Requesting an output validity mask

This notebook shows how to obtain a binary validity mask for the resampled output. Output pixels are flagged invalid when the resampling could not produce a meaningful value (out-of-domain grid nodes, masked input pixels, etc.). Setting nodata_out lets you detect them in the image; an explicit mask makes the validity check unambiguous.

What you’ll learn

  • How to open a dedicated dataset for the output mask

  • How to pass it to basic_grid_resampling_chain through mask_out_ds

  • The GridR mask convention (1 = valid, 0 = invalid)

  • The 1-bit GeoTIFF storage option

Setting things up

We build on top of the (8, 8) zoom case from the Getting Started notebook.

Adding a mask output dataset

Pass an opened writable dataset through mask_out_ds. GridR’s convention is 1 = valid / 0 = invalid. To minimise disk usage, the mask is stored as a 1-bit GeoTIFF (nbits=1 GDAL option).

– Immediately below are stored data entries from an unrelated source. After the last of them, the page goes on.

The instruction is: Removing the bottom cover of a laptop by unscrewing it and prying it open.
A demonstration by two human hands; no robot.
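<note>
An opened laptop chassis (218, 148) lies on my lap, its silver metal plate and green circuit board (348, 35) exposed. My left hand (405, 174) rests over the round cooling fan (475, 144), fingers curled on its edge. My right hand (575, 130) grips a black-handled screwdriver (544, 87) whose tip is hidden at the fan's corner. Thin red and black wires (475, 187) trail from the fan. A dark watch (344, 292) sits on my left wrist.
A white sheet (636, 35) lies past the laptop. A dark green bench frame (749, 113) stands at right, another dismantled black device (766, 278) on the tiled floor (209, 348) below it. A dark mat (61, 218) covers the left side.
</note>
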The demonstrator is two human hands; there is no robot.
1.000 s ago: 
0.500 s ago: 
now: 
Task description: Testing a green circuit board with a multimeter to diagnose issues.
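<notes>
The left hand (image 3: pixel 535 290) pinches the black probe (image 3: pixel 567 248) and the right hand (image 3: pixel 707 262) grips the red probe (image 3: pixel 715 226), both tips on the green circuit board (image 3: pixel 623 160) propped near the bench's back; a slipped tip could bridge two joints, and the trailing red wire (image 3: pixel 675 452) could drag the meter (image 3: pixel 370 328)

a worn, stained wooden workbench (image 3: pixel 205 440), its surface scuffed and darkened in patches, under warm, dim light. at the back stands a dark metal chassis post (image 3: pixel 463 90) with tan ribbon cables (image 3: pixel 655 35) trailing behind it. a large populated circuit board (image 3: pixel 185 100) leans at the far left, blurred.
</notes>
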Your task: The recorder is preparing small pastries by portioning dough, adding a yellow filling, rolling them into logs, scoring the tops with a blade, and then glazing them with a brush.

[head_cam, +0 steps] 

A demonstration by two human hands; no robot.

with rasterio.open(GRID_IN_F64, "r") as grid_in_ds, \
        rasterio.open(RASTER_IN, "r") as array_src_ds, \
        rasterio.open(output_raster_path, "w", **raster_out_open_args) as array_out_ds, \
        rasterio.open(output_mask_path, "w", **mask_out_open_args) as mask_out_ds:

    basic_grid_resampling_chain(
        grid_ds              = grid_in_ds,
        grid_row_coords_band = 1,
        grid_col_coords_band = 2,
        grid_resolution      = grid_resolution,
        array_src_ds         = array_src_ds,
        array_src_bands      = 1,
        array_out_ds         = array_out_ds,
        interp               = "cubic",
        nodata_out           = 0,
        mask_out_ds          = mask_out_ds,    # <= dedicated mask dataset
    )

002_mask_out.png

The output mask makes it easy to filter or composite the resampled image downstream. Subsequent notebooks add input-side masks (grid mask, source raster mask, geometry masks) that all propagate to this output mask.